WHAT YOU HAVE TO DO:
Reprint all of the data below exactly as shown and skip every image.

DATA SEGMENT:
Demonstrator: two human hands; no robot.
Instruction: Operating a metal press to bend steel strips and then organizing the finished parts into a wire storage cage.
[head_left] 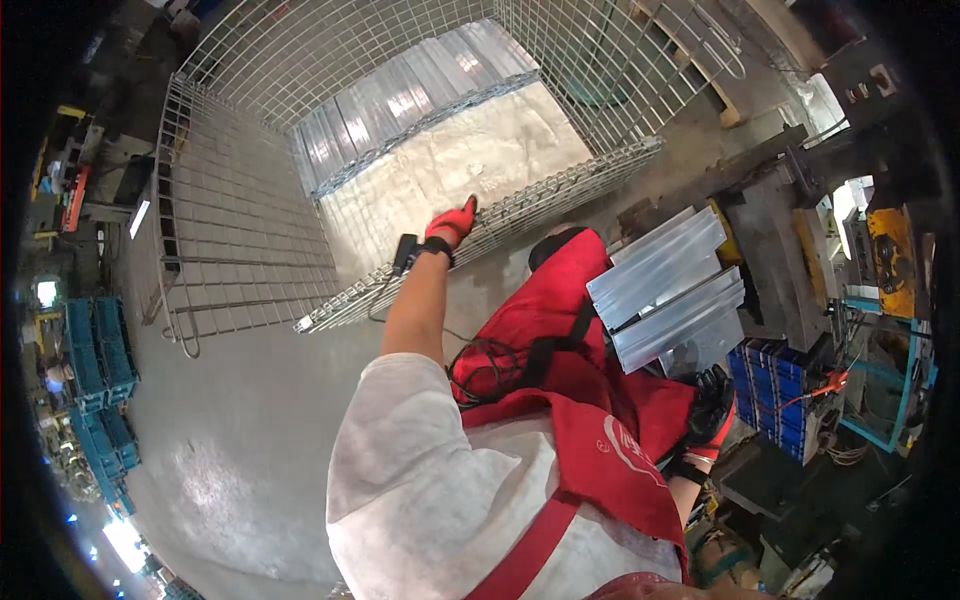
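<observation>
My left hand (452, 224), in a red glove, is at the near top edge of a big wire cage (560, 192), its fingers closed over the rim. Inside the cage, a row of long silvery metal profiles (400, 100) lies along the far part, and a pale sheet (470, 150) covers the nearer part. On my right, several channel-shaped metal profiles (665, 265) lie stacked beside my red apron. My right hand (710, 408), in a black-and-red glove, is low at the near end of that stack. Its fingers look bent, but whether they touch the metal is unclear.
Blue crates (770, 395) stand at the right, close to my right hand, with dark machinery (770, 250) behind the stack. Teal crates (100, 350) are piled at the far left. A dark cable (490, 365) hangs across my apron. Grey concrete floor (230, 430) extends at the left.
</observation>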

RESULT OF THIS EXERCISE:
Demonstrator: two human hands; no robot.
Instruction: Operating a metal press to bend steel strips and then organizing the finished parts into a wire storage cage.
[head_left] 
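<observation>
My left hand (452, 224), in a red glove, is at the near top edge of a big wire cage (560, 192), its fingers closed over the rim. Inside the cage, a row of long silvery metal profiles (400, 100) lies along the far part, and a pale sheet (470, 150) covers the nearer part. On my right, several channel-shaped metal profiles (665, 265) lie stacked beside my red apron. My right hand (710, 408), in a black-and-red glove, is low at the near end of that stack. Its fingers look bent, but whether they touch the metal is unclear.
Blue crates (770, 395) stand at the right, close to my right hand, with dark machinery (770, 250) behind the stack. Teal crates (100, 350) are piled at the far left. A dark cable (490, 365) hangs across my apron. Grey concrete floor (230, 430) extends at the left.
</observation>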

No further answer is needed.